Write the full listing out again, keeping every line exactly as it is.

-- Given information follows --

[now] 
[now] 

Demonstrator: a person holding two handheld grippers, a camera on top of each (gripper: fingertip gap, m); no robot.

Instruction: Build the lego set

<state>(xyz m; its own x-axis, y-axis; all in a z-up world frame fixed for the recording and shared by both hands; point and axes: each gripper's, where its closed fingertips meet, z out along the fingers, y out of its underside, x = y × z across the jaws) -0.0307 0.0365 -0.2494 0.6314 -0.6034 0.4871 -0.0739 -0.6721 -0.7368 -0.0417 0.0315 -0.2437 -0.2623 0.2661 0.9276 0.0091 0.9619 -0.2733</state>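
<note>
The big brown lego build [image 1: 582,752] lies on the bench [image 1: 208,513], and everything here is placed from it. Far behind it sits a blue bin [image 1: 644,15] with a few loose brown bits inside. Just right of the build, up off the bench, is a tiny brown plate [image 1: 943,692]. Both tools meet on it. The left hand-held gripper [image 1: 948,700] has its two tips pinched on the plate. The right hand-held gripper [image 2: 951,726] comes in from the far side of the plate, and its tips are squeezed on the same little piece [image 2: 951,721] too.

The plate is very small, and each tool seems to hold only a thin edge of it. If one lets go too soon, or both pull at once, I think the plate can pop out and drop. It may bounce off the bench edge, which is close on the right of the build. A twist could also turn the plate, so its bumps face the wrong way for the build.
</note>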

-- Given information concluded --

Written response ▸
[now] 
[now] 

Demonstrator: a person holding two handheld grippers, a camera on top of each (gripper: fingertip gap, m); no robot.

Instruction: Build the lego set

<state>(xyz m; its own x-axis, y-axis; all in a z-up world frame fixed for the recording and shared by both hands; point and axes: each gripper's, where its closed fingertips meet, z out along the fingers, y out of its underside, x = y × z across the jaws) -0.0307 0.0365 -0.2494 0.6314 -0.6034 0.4871 -0.0739 -0.6721 -0.7368 -0.0417 0.0315 -0.2437 -0.2623 0.2661 0.9276 0.0091 0.9619 -0.2733</state>
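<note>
The big brown lego build [image 1: 582,752] lies on the bench [image 1: 208,513], and everything here is placed from it. Far behind it sits a blue bin [image 1: 644,15] with a few loose brown bits inside. Just right of the build, up off the bench, is a tiny brown plate [image 1: 943,692]. Both tools meet on it. The left hand-held gripper [image 1: 948,700] has its two tips pinched on the plate. The right hand-held gripper [image 2: 951,726] comes in from the far side of the plate, and its tips are squeezed on the same little piece [image 2: 951,721] too.

The plate is very small, and each tool seems to hold only a thin edge of it. If one lets go too soon, or both pull at once, I think the plate can pop out and drop. It may bounce off the bench edge, which is close on the right of the build. A twist could also turn the plate, so its bumps face the wrong way for the build.
</note>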

This exercise is complete.